The agency is required to make three phone calls and send a letter to notify patients about abnormal Pap smear results, Plescia says.
But employees initially reported in January there were as many as 740 cases where it appeared those steps were not taken, according to emails. One official speculated that the cases likely reached back to other nurses who previously were assigned to notify patients.
County officials say a subsequent review determined that the total number of patients who county had not properly notified was 185.
The county has since contacted all of the affected patients and is now awaiting results from follow-up procedures of women whose Pap smears revealed the possible signs for cervical cancer.
County officials have said follow-up tests so far show at least two women have abnormalities which are commonly considered pre-cancer and sometimes require surgery to prevent invasive cancer.
Commissioner Jim Puckett told the Observer that he finds the emails alarming. Puckett said they make clear that multiple workers were aware of the issue, but failed to take appropriate steps to fix it.
“I’m no lawyer but I would think that if I saw that these tests were not being handled correctly in May, and that it took an additional 7 months and an outside department to finally get someone to take action I would have a whale of a case,” Puckett said. “I do know that this is a clear indication of massively poor management.”

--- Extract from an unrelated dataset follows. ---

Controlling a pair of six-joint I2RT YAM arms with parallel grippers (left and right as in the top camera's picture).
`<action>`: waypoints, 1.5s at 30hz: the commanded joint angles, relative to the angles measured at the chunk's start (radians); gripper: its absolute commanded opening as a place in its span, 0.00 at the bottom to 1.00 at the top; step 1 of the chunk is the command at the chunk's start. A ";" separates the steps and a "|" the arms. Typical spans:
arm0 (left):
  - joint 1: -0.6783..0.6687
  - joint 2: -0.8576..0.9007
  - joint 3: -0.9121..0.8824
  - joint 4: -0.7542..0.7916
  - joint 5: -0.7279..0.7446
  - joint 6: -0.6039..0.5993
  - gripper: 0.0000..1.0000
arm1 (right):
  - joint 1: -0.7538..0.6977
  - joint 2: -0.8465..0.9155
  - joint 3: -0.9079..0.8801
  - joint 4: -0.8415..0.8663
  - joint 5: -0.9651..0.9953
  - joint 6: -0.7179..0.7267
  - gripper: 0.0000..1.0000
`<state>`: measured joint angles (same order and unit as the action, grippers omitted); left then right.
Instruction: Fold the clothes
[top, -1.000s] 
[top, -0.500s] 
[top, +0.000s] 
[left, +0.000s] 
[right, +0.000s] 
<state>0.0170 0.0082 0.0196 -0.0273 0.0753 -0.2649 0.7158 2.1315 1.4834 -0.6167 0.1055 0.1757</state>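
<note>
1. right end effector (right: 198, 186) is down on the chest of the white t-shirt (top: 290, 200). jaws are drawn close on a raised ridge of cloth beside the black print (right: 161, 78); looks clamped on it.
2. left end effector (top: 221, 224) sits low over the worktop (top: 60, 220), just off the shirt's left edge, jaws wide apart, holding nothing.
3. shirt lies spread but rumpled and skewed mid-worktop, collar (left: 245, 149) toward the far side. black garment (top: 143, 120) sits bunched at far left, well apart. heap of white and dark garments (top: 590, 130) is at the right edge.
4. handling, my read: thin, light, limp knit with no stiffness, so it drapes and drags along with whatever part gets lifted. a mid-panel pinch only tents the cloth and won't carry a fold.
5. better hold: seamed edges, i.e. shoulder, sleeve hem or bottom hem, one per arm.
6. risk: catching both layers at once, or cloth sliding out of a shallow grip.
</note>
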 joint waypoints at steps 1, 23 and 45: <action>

After reviewing the emails, Commissioner Bill James told County Manager Dena Diorio and others that they raised questions about when the notification delays started and how many women were affected.
“If the problem went back to 2015 as the writer of the e-mail specifies, then how did the problem only come to light in December of 2016?” James wrote to officials on Thursday.
Reached by phone, Nicholson would not answer questions. Her supervisors listed in emails also refused interview requests.
A warning sign
The November email sent by a nurse to Nicholson’s supervisor came about a month before Health Department officials realized they had a serious problem.
Nurse Alisa Weber sent an email Nov. 10 about a patient who had an abnormal Pap smear and a positive test for the Human Papilloma Virus, or HPV. She needed a follow-up procedure, so Weber had referred the case to Nicholson.
“When I looked her up, I saw that nothing had been initiated regarding the referral,” Weber wrote. “We need to see what is happening. I am not sure if there is a back-up system to insure it does not get missed.”
In an email written five days later, Weber said she talked to the nurse about the situation.
“Did not get much info,” Weber said. “She said she had been behind.”
Plescia: No obvious signs
Plescia said there were no obvious signs about problems at the department. Recent audits and other reports did not identify Pap smear test notifications as a cause for concern, he said.
There were no indications the nurse who handled patient follow up was overworked or didn’t have enough time to complete the task, Plescia said.
On the day that a supervisor informed Nicholson she would no longer handle Pap smear notifications, she suggested she could not understand why.
Nicholson wrote in a Jan. 3 email: “I am not sure what information you used to base your decision.”